Ur, que durante um tempo teve sua existência posta em dúvida, até sua descoberta arqueológica, entre o final do século XIX e o início do século XX, é uma cidade muito antiga, uma das mais antigas do mundo, foi nela que se descobriu o código de leis mais antigo já encontrado, o código de Ur-Nammu, que precede o mega famoso código de Hammurabi em pelo menos 500 anos!
Apesar dessa vitória arqueológica para o livro do Gênesis a denominação “dos caldeus” para a cidade de Ur provou-se em grande medida equivocada, hoje sabemos que esse epíteto é na verdade um erro de narrativa e cronologia que o escriba que compôs esse relato do Gênesis cometeu, permitam-me explicar o porquê (...).
O termo “caldeu” era o “nome pátrio” de uma tribo semítica que habitava onde hoje é o território da atual Síria, trata-se mais especificamente de um clã dos antigos arameus (os Caldú), povo que vivia na bacia do médio Eufrates lá pelo final da era do bronze e, portanto, geograficamente muito longe de Ur, que pela mesma época começava a ser habitada por um povo misto entre amorritas (também chamados de acadianos) e sumérios.
Pois bem, como começa a confusão?
A confusão começa quando o relato da viagem abraâmica foi escrito em sua forma final, naquela época, lá no segundo império babilônico, os Caldú haviam migrado para a região do baixo Eufrates, onde se encontravam as cidades da Babilônia, Acade, Ur, Nippur, etc, estabelecendo sua língua, o aramaico, como língua franca em todo o oriente médio, fato que durou até a idade média, diga-se de passagem.

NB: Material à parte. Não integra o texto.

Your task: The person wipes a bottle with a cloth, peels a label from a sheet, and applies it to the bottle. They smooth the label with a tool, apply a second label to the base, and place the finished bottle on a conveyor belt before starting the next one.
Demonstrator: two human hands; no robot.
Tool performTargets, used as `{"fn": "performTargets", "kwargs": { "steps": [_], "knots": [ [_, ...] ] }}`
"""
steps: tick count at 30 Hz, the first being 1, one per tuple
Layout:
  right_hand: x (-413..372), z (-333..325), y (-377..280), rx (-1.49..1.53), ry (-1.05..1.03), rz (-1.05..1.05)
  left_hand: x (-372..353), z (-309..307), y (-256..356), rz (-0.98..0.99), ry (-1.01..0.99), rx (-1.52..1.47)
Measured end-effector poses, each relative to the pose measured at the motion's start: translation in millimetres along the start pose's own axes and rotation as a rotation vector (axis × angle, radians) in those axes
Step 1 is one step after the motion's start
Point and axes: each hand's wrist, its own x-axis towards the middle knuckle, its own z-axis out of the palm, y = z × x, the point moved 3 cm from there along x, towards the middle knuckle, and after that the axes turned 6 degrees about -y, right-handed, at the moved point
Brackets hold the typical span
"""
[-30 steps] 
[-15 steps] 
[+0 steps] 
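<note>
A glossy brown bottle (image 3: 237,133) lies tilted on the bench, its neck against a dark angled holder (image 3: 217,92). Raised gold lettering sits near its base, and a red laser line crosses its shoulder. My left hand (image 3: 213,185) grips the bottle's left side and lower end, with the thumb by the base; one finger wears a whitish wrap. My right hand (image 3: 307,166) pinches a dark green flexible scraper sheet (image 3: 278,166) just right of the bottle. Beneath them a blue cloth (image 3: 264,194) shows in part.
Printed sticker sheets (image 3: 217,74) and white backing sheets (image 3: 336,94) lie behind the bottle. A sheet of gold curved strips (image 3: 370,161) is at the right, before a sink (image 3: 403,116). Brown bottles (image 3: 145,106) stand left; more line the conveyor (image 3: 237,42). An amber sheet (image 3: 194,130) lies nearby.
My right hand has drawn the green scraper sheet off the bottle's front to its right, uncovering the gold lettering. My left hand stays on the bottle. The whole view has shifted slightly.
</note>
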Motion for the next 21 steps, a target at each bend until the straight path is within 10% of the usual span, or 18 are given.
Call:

Todavia, é preciso entender que os escribas e cronistas hebreus, e posteriormente judeus, não se referiam aos caldeus enquanto povo, nem no Gênesis, nem em Daniel, ou qualquer outro livro onde esse nome aparece, “caldeu” para os escribas bíblicos era na verdade um termo similar a “mago”, ou “adivinho”, aliás o próprio nome “mago” faz referência a outro nome pátrio, só que desta vez referindo-se a tribo a dos Magís, estes de origem irâno-persa, entraram em contato com os hebreus durante o período de dominação aquemênida no Oriente Médio.
Trata-se, portanto, de uma certa referência que o escriba quis passar no texto ao fato de que na sua visão, o patriarca originário da linhagem de Israel era proveniente de uma terra supersticiosa e idólatra, numa certa generalização de que “caldeu” era sinônimo de “pagão”.
Há também nesse sentido uma outra interpretação, que não é exatamente excludente da primeira, mas que também vale a pena ser citada, a de que os israelitas eram na verdade, ou melhor, se viam de certa forma, como arameus (aqui cabe citar que na antiguidade, tanto o próto-hebraico, quanto o próto-aramaico eram inteligíveis entre si, como são o português e o espanhol nos dias de hoje!), não podemos nos esquecer que Terah (também chamado Taré em algumas traduções), pai de Abrão, era segundo o relato bíblico um líder tribal em Haran e parte de seu clã, incluindo ele próprio, permaneceu na terra dos arameus, e essa identificação com os caldeus também provenha daí.
Vejamos também que, Labão, pai de Raquel e Lia e, portanto, sogro do próprio Jacó, depois chamado “Israel”, era não apenas arameu, de sangue e nascimento, como também ávido praticante de idolatria e adivinhação (feita por intermédio dos Terafins, ídolos domésticos, protetores do clã), vejamos o que diz o capítulo 25 do Gênesis, versículo 20, sobre Labão:
“ Abraão gerou Isaac. Isaac tinha a idade de quarenta anos quando se casou com Rebeca, filha de Batuel, o arameu, de Padã-Arã, e irmã de Labão”.
Mais a diante, no capítulo 31 do Gênesis, temos nos versículos 19 e 20, que tratam da fuga de Jacó de Haran, temos a dupla confirmação dessas afirmações:
“Raquel, aproveitando um momento em que seu pai fora tosquiar suas ovelhas, roubou os terafin de seu pai; e Jacó enganou Labão, o arameu, ocultando-lhe sua fuga”.
Tudo isso ajuda a compor essa associação entre “caldeu” e “mago” ou “adivinho” que depois irá se consolidar no restante da narrativa bíblica como um sinônimo de indivíduos que exercem práticas idólatras (...).
Referências:
BÍBLIA. Português. A bíblia sagrada. Trad. Por João Ferreira de Almeida: Sociedade bíblica do Brasil S.A, 1995. 1227p.
Chouraqui, A. Os homens da Bíblia – São Paulo. Companhia das letras: Círculo do livro, 1990. 340p.